O processo em curso, montado à luz do dia, claramente, sem subterfúgios ou cerimônias, visa a reinstalar, no governo Lula, o governo rejeitado pelo eleitorado. Uma afronta à democracia que deve ser interpretada, julgada e enfrentada como o que de fato é, pois o chamado “terceiro turno” das eleições a que se reportam comentaristas políticos tem nome e sobrenome: golpe de Estado.


Na retaguarda, um ministério que, concebido com o justo objetivo de garantir estabilidade institucional (donde determinadas concessões) e governabilidade (donde outra série de concessões) não oferece hoje ao presidente nem a homogeneidade de que carece todo projeto de governo (que continua sendo um projeto do presidente Lula) e menos ainda o respaldo parlamentar que era sua justificativa. É um ministério velho de cinco meses, visivelmente cansado quando é tão óbvia a virulência dos adversários, pois a oposição parlamentar tem na sua retaguarda o grande capital.


      Perigosamente, a esquerda, e, a partir dela, o movimento social e as chamadas forças democráticas, progressistas ou não, bem como os ditos liberais (estes como sempre), submergem, e assistem, como plateia silenciosa, ao embate entre direita e extrema-direita, que passam a ocupar o proscênio.


Tudo isso enseja uma questão crucial: a tarefa fundamental das forças democráticas – portando para além da esquerda e dos liberais é sustentar o governo Lula.

***


As mãos sujas– Henry Kissinger completará cem anos de idade no próximo sábado, e será amplamente festejado. Falar-se-á do estrategista que intermediou a abertura dos EUA para a China e buscou a détente com a URSS durante suas passagens como conselheiro de segurança nacional e secretário de Estado de Richard Nixon. É preciso, contudo, fazer as contas dos horrores causados pelas conspirações, golpes e sabotagens que o teuto-americano planejou ou apoiou. Centenas de milhares – um milhão, talvez – de mortos em Bangladesh, Camboja e Timor Leste. Dezenas de milhares de mortos e torturados na guerra suja da Argentina e na ditadura pinochetista, no Chile. Democracias golpeadas. E é preciso lembrar que Kissinger, para sempre impune, sequer levado a julgamento, não agiu por conta própria, como um matador solitário, mas tramou atrocidades trabalhando para dois presidentes da nação que ainda ousa apesar de toda evidência se apresentar ao mundo como baluarte da democracia e dos direitos humanos, estabelecendo parâmetros com os quais muita gente boa, mundo afora, até hoje se orienta no cenário global.

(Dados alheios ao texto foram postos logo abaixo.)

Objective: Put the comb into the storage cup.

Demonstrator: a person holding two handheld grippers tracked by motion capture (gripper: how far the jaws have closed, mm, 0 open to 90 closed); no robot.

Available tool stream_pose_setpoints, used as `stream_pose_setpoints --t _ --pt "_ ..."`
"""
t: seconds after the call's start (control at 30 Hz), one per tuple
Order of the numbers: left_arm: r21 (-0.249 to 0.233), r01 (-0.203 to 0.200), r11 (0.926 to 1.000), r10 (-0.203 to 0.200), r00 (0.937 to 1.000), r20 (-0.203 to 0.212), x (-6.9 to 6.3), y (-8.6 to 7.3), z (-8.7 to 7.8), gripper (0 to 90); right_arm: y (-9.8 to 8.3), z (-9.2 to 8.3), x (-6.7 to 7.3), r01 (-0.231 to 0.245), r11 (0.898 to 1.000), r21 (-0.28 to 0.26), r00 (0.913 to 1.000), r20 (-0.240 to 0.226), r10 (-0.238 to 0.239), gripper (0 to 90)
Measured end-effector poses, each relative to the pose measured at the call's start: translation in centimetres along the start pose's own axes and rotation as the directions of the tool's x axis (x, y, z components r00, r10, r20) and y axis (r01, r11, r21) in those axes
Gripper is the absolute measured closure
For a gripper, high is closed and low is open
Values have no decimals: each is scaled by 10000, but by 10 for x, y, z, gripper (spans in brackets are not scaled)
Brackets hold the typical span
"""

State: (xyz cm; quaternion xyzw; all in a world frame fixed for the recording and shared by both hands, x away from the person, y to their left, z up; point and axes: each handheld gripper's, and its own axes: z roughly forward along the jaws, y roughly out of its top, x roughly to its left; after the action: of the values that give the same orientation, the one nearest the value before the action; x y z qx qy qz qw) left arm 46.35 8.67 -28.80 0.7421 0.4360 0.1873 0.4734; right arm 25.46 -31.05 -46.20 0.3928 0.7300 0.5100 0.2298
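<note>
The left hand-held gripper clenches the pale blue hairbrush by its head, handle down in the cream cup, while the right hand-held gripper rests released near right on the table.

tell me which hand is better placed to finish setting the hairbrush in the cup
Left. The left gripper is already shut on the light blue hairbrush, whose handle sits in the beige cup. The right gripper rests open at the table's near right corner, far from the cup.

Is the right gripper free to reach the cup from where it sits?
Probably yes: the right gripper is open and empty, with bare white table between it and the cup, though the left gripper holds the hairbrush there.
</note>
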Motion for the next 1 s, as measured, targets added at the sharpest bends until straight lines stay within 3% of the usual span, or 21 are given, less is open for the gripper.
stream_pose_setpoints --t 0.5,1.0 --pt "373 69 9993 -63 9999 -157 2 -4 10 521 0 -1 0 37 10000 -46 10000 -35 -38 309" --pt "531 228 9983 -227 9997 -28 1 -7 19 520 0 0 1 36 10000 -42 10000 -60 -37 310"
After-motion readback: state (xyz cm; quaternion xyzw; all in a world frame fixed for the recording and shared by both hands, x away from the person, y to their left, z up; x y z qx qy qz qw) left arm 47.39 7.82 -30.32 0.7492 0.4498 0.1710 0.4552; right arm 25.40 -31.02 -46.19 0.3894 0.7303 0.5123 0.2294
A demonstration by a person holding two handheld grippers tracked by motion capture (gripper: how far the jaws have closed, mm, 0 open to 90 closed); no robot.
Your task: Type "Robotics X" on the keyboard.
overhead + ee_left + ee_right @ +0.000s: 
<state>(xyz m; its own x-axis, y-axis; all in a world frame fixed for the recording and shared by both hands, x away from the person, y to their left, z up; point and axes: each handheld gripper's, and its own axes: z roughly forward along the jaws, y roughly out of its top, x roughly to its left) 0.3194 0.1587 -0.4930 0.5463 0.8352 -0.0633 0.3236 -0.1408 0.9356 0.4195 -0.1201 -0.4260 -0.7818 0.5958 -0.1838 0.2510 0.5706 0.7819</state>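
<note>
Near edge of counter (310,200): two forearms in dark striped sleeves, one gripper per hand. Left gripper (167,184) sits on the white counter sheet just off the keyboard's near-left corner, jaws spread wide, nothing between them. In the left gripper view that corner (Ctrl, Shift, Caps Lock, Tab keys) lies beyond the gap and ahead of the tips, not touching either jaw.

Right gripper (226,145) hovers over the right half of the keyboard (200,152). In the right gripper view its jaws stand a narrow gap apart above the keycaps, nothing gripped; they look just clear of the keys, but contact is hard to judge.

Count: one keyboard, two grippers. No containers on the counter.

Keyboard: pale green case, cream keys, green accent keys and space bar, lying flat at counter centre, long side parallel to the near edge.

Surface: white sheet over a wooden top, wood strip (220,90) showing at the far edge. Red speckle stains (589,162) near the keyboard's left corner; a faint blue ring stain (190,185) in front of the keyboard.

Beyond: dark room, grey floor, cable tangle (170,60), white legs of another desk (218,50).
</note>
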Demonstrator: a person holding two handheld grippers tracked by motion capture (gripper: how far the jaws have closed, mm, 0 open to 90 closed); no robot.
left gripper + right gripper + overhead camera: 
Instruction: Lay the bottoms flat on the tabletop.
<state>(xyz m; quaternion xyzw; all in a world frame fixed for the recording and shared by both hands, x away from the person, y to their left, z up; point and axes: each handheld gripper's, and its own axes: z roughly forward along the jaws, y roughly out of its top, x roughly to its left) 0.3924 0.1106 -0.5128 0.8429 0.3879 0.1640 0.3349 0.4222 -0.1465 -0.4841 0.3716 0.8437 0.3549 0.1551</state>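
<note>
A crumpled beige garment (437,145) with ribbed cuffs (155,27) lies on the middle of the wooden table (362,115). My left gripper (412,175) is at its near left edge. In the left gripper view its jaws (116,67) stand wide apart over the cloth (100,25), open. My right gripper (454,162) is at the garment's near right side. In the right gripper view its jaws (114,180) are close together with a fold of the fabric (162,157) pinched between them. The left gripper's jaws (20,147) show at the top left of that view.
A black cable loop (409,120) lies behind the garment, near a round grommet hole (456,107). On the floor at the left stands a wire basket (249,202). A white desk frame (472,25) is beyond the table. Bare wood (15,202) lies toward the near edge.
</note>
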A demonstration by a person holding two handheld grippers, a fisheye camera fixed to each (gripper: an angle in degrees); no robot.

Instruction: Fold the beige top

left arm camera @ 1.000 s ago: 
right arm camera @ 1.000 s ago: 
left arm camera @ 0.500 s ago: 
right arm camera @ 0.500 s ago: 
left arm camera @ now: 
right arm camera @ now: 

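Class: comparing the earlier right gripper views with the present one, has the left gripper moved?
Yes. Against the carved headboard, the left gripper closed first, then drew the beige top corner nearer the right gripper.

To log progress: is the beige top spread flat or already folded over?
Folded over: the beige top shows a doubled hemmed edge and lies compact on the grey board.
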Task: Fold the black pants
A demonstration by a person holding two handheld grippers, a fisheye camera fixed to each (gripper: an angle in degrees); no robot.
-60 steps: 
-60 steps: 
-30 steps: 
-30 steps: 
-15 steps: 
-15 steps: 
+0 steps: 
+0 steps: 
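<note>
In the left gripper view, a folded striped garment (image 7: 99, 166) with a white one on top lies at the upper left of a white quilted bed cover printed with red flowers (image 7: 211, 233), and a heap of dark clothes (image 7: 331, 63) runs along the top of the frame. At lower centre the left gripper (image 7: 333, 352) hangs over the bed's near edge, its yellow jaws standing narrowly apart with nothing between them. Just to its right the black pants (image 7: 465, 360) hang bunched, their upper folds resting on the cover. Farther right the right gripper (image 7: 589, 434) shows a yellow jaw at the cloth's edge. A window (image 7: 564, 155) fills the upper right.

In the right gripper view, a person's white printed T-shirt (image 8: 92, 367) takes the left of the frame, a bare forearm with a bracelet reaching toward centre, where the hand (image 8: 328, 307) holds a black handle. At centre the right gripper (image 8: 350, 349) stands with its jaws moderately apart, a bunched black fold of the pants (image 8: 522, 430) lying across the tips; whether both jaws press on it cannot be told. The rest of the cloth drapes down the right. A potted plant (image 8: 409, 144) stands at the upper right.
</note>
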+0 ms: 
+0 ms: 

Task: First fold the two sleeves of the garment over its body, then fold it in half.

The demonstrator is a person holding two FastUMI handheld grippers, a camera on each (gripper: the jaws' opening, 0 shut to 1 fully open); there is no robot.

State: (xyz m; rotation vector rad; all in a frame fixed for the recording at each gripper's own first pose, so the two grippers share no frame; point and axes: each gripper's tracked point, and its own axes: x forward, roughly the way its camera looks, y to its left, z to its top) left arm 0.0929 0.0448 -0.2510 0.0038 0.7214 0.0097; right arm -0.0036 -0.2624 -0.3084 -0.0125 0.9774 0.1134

Um sopro – Em meio a dúbias celebrações pela aprovação, na Câmara que aí está, do novo arcabouço fiscal, por meio do qual o governo Lula voluntariamente se lança a uma armadilha, merece destaque a declaração de voto assinada por 23 deputados, quase todos petistas, por meio da qual reiteram sua lealdade ao presidente da república, mas não se furtam em denunciar a trampa: "Lamentamos que ainda não tenha sido possível libertar o poder público do estrangulamento provocado pelos interesses do capital rentista, que busca subjugar o Tesouro [...] às custas do empobrecimento do povo brasileiro e da sangria de nossa economia".


Educação em perigo - Uma pergunta não quer calar: por que o Executivo não lutou, até aqui, para preservar o Fundeb, fabulosa conquista do primeiro governo Lula, sempre combatido pelo capital privatista, e que até mesmo Temer, o perjuro, deixou de fora das amarras impostas pela ortodoxia liberal?